Vodafone hat angekündigt, das Italien- und Spanien-Geschäft der schwedischen Tele2 zu kaufen. Der britische Mobilfunkkonzern lässt sich das viel Geld kosten. Die Übernahme bringt Vodafone zahlreiche neue Kunden. Hinter der Übernahme steckt eine klar umrissene Strategie.

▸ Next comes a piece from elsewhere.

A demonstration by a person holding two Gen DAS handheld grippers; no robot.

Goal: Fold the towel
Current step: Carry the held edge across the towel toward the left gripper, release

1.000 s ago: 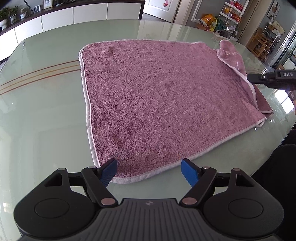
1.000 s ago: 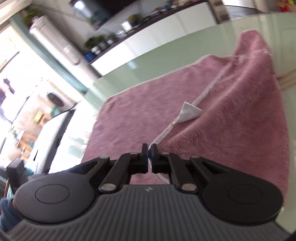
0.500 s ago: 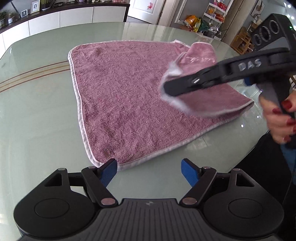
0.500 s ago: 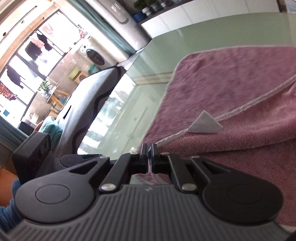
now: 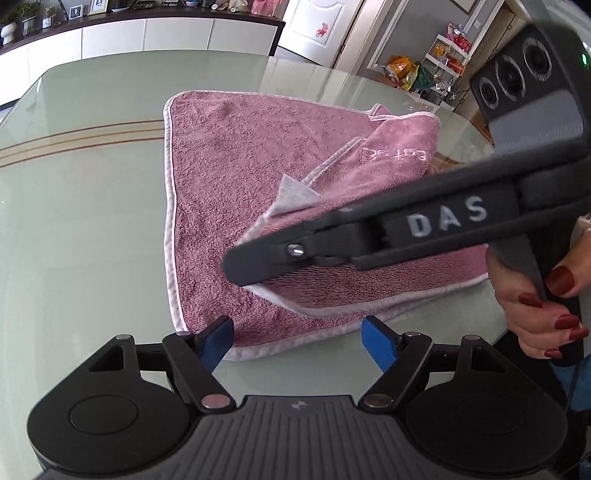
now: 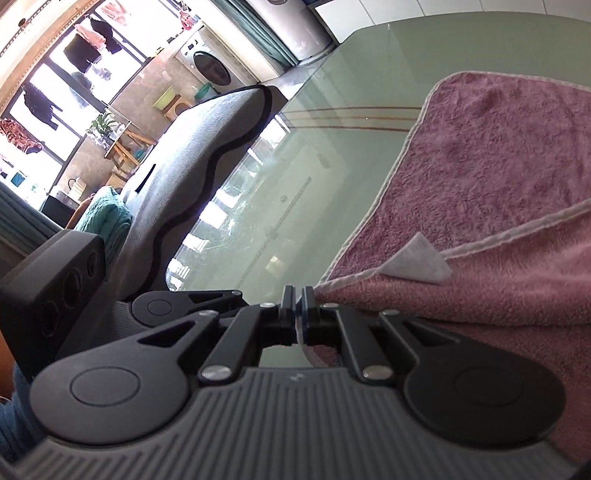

HB LONDON. Die Transaktion im Umfang von 775 Millionen Euro in bar ermögliche dem Unternehmen, seine Mobilfunkkunden mit schnellen Festnetz-Internetanschlüssen auszustatten, teilte Vodafone jetzt mit. Damit könne der Konzern sein Breitband-Geschäft in Großbritannien, Deutschland und Frankreich ergänzen. Der britische Konzern stärkt damit seine Stellung gegenüber dem früheren Telefonmonopolisten Telecom Italia deutlich.

Tele2 in Italien hatte Ende Juni mehr als 2,6 Millionen Kunden, darunter mehr als 400 000 Breitband-Kunden. In Spanien hatten sich zum selben Stichtag 550 000 Menschen für Tele2 entschieden.

Das schwedische Unternehmen hat in diesem Jahr bereits Tochterfirmen im Wert von 1,1 Milliarden Dollar verkauft, um sein Portfolio neu zu gestalten und sich auf profitable Breitband- und Mobilgeschäfte zu konzentrieren. Nun erklärte Tele2-Chef Lars-Johan Jarnheimer, der Konzern ziehe seinen Nutzen aus dem derzeitigen Konsolidierungsprozess in Italien und Spanien.